Удовольствие от мыслей о дне рождения в сочетании с радостным ожиданием Муси, чьи рассказы должны были немедленно и полностью заполнить царящую в моей памяти пустоту, ввергло меня в некое подобие эйфории, которая не давала обращать особое внимание ни на брюзжание сверх обычного со стороны Чертополоха Петровича, ни на какую-то чрезмерную подавленность нашей нежной Мимозы – Елены. Я, конечно, не мог не заметить, что настроение у обоих моих собеседников сегодня, мягко говоря, хреновое, но не испытал ни малейшего желания ни спросить их о причинах, ни попытаться развеять мрачное состояние их душ. Мне было наплевать. На все вообще и на них в частности. Я слишком многого ждал от сегодняшнего визита Муси, и все прочее уже не имело никакого значения.

Муся явилась даже раньше, чем я ждал. Осунувшаяся, бледненькая, но веселая, с блестящими глазами и трепещущими от готовности улыбнуться пухлыми губами.

– Все, Корин, я отстрелялась по канадской цели! – торжественно заявила она, по-кошачьи уютно устроившись в кресле. – Теперь я твоя до тех пор, пока ты во мне нуждаешься. Всех пошлю к чертовой матери и буду заниматься только твоими делами.

Я деликатно усомнился в необходимости столь суровых жертв, но Муся решительно пресекла мои попытки быть благородным.

– Корин, ты – мой автор номер один. И потом, ты особенный, ты совсем не похож на всех остальных моих подопечных. Если я не буду заниматься твоими делами, то кто будет это делать? Твоя жена занята своим бизнесом, сын еще слишком мал, матушка слишком далека от современных требований к деловой активности, друзей у тебя нет, секретаря тоже. А сам ты не умеешь. Ты в этом смысле абсолютно уникален, все прочие мои авторы устраивают свои дела сами и без меня не пропадут, если я с ними расстанусь, они просто будут меньше зарабатывать, но жизнь для них не остановится. А ты без меня пропадешь. Согласен?

Естественно, я был согласен. И тут же засыпал Мусю вопросами в надежде на то, что ее подробные ответы разбудят наконец мои впавшие в кому воспоминания. И снова надежды не оправдались, я ничего не вспомнил. Но зато узнал о себе много нового и весьма любопытного.

Во-первых, выяснилось, что я так и остался кобелем, несмотря на новый виток в отношениях с женой. В прошлом году во Франкфурте, куда мы с Мусей приехали на книжную ярмарку, я познакомился с прелестной женщиной и впал в страстный роман, по ею пору поддерживаемый телефонными разговорами и ее двукратными приездами в Москву по делам фирмы, в немецком представительстве которой она работает. Ай да я! Вообще-то, меня это не красит, если судить с точки зрения общественной морали, но, с другой стороны, это обычный для меня стиль жизни, и я никогда не мучился вопросом, правильно ли это и прилично ли, когда мужчина с одинаковым удовольствием спит с двумя разными женщинами и каждую по-своему любит. Не знаю, прилично ли, но в том, что это правильно и нормально, я ни разу не усомнился с тех пор, как мне исполнилось двадцать пять.
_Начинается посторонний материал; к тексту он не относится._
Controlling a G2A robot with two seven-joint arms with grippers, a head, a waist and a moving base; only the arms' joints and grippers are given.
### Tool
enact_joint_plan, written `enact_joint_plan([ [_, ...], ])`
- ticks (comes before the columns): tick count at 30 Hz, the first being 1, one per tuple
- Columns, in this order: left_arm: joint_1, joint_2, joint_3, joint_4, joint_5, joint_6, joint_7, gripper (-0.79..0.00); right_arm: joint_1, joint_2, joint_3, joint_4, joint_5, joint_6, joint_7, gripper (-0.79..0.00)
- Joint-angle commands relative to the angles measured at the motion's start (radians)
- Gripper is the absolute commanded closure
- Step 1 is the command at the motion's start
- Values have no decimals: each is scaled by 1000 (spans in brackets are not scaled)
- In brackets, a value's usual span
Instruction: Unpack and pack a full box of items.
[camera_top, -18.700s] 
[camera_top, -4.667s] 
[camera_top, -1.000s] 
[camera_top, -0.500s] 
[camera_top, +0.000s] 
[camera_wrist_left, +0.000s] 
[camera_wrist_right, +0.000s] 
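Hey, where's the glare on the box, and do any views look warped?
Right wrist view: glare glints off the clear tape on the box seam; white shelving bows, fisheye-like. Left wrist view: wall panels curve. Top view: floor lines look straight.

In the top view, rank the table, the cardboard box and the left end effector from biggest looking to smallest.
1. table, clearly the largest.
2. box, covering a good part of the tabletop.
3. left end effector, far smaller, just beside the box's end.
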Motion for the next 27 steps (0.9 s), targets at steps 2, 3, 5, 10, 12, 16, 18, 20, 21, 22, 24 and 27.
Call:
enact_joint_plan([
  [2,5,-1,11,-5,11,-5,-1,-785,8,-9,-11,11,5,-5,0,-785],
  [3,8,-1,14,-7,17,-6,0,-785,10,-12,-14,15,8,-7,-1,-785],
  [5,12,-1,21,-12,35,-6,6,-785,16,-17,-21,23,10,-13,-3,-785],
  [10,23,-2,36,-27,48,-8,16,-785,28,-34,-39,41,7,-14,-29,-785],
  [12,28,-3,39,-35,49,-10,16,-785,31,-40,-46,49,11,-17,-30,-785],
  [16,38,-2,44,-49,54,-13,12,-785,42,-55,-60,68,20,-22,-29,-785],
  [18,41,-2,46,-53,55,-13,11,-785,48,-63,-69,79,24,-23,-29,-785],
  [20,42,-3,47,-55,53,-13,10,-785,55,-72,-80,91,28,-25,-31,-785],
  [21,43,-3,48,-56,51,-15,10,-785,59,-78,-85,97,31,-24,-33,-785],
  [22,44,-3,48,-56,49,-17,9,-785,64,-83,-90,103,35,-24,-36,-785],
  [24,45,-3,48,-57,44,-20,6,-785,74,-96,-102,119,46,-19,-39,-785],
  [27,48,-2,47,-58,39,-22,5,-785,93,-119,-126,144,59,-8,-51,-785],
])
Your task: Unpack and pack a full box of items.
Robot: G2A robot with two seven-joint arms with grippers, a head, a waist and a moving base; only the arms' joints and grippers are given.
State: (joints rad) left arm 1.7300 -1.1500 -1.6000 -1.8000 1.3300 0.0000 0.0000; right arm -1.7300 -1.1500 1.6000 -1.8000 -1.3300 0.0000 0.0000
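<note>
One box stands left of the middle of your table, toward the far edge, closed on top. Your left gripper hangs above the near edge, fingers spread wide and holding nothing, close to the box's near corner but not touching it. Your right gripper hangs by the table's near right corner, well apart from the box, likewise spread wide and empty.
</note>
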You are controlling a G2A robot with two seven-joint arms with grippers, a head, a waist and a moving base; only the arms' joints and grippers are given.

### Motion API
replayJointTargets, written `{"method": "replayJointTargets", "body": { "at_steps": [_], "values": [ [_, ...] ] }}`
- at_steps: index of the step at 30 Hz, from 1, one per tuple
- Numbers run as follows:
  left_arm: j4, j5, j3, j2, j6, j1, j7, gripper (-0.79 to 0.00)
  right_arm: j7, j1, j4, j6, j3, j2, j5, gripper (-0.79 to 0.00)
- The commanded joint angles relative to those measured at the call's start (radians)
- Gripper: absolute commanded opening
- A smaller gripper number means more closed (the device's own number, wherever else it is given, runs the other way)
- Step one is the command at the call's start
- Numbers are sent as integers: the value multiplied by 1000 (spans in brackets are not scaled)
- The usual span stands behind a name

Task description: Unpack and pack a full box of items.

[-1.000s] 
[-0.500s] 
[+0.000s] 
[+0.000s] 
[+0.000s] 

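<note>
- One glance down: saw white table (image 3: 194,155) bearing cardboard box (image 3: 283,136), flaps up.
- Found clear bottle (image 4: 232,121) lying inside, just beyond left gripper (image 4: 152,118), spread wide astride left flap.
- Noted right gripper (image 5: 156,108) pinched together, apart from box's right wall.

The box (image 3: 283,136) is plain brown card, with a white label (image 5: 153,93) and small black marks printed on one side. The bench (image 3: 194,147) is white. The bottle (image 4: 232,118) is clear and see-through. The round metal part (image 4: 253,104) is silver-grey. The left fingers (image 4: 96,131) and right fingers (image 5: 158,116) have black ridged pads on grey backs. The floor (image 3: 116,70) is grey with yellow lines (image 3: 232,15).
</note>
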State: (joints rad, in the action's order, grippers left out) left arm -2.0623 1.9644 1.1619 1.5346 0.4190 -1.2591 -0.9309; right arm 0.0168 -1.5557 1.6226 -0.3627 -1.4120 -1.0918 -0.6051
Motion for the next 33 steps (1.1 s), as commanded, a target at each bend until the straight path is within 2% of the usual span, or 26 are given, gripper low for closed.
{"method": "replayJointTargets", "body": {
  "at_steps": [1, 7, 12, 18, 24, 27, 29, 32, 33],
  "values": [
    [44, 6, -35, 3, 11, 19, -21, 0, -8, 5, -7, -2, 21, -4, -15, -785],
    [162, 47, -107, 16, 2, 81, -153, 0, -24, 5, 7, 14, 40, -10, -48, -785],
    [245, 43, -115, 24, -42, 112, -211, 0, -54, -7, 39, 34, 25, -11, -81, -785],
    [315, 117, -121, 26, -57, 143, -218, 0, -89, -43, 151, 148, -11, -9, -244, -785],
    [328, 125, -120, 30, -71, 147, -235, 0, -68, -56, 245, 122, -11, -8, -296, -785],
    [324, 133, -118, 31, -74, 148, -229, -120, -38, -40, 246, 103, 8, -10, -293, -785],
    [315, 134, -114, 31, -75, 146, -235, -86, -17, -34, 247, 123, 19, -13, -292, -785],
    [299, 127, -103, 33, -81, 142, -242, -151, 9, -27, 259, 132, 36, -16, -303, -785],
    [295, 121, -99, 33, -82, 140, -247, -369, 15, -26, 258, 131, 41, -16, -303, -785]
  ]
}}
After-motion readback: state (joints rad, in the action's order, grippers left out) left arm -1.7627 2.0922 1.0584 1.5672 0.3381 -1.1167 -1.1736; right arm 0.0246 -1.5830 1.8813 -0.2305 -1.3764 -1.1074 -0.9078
Во-вторых, мои финансовые дела находятся в полном порядке, никаких непредвиденных крупных трат зимой у меня не было, и Муся не имеет ни малейшего представления о том, почему я не дал дочери обещанных денег. Проблемы Светкины я со своим литагентом не обсуждал, хотя однажды спросил, нет ли у нее знакомых в среде музыкальных продюсеров. Якобы я хотел о ком-то навести справки. Вероятно, о новом Светкином возлюбленном Гарике. Хотел выяснить, какова его репутация в мире шоу-бизнеса, знает ли его кто-нибудь и как оценивают степень его одаренности и перспективность грандиозных проектов моей дочери. Но об этом я могу только догадываться, потому что Муся сама ничего толком не знала и знакомых в той среде у нее не оказалось, хотя она, со свойственной ей исполнительностью и обязательностью, взялась отыскать нужных мне людей. Но я ответил, что, мол, не стоит напрягаться, это не так уж и важно. Просто если бы такие знакомые были, то я поговорил бы с ними, а коль нет – так и нет.